In recent years, many states and districts across the country have adopted value-added assessment in response to President Barack Obama's Race to the Top program, which requires revising teacher evaluation methods to receive federal funds.

But few have taken the extra step of publicly disclosing the rankings. David Plank, executive director of Policy Analysis for California Education, said the controversy around the Los Angeles and New York school districts might be a deterrent.

"In California, that, rightly so, has made people very gun shy about this," he said.

Advocates of disclosing the rankings say more information better equips parents to make decisions. The information allows them to hold poor teachers and schools accountable, said Josh King, general counsel of Avvo, a website that evaluates lawyers and doctors, who helped fight for the release of ratings for those groups.

"Parents are really clamoring for this type of information," King said.

A recent poll of New York City voters taken after the release of teacher ratings there seems to support his assessment. The poll, conducted by the Quinnipiac University Polling Institute, showed that 59 percent of voters who were parents of children in public schools supported the release, while 36 percent opposed it.

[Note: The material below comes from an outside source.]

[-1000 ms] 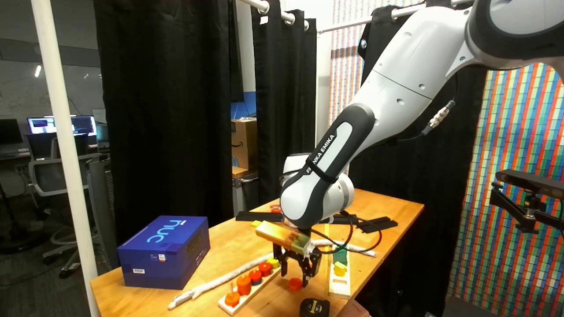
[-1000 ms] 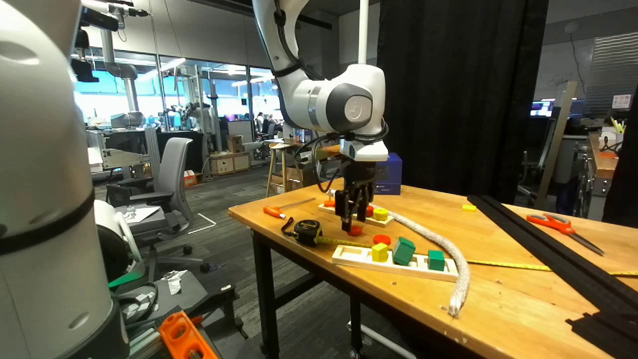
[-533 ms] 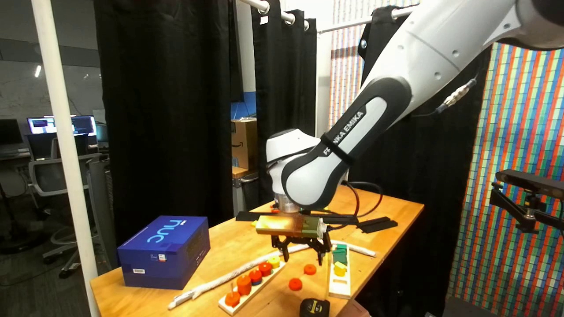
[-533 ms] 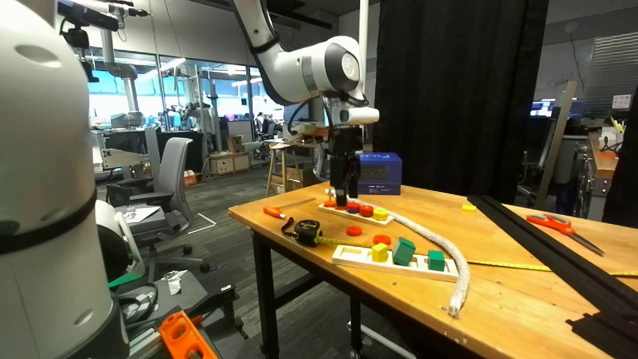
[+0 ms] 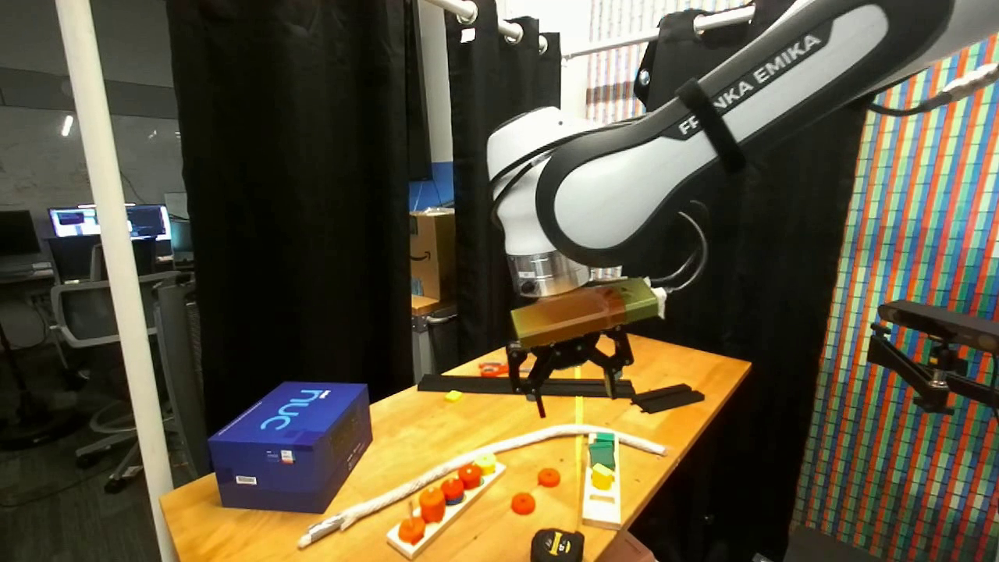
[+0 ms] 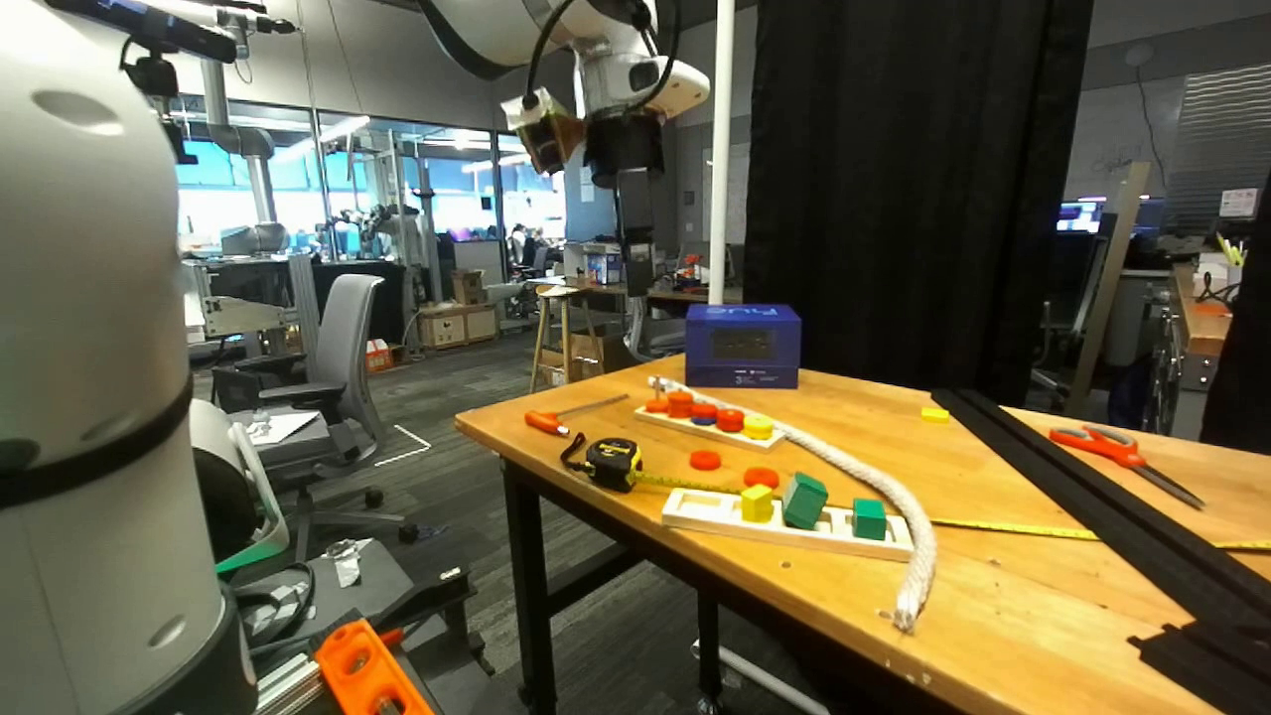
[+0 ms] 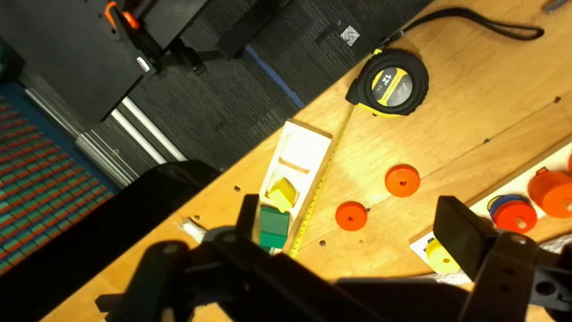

King said critics who attack the value-added assessments as flawed are misguided.

"You can't wait for perfection in any system because you're never going to get anything done," he said.

Publicly releasing the rankings has met heavy resistance from some – most prominently teachers unions – who say the ratings unfairly characterize a teacher as good or bad.

California Teachers Association spokesman Frank Wells said the 325,000-member union hasn't felt any push yet to disclose teacher ratings in California school districts.

Many education experts agree that the ratings should not be released to the public. Part of the issue is what the ratings don't take into account, said Xiaoxia Newton, an assistant professor of education at UC Berkeley who researches value-added measures.

Using value-added scores to make judgments about whether a teacher is good or bad fails to take in several other possible measurements, like expert observations, peer reviews and teacher portfolios, Newton said.

Plank agreed that many factors affect a teacher's performance.

"At this point, we have no measures that give us a reliable measure of teaching," Plank said. "Maybe the teacher had a bad day, maybe all of the kids had the flu, maybe she was planning on getting to that lesson next week and the test came back this week, maybe she's an extroverted teacher and has a quiet class."

Newton pointed out that the ratings usually are based on controversial standardized tests, which many criticize as inaccurate measures of students' performance.

She called releasing ratings with such known flaws "irresponsible."

But very few believe that value-added scores alone should be used to measure teacher effectiveness. Both the New York City Department of Education and the LA Times have stated that the score is just one of many that should be used when judging teachers.

Still, the public might not be able to take the ratings with "a grain of salt," Newton said.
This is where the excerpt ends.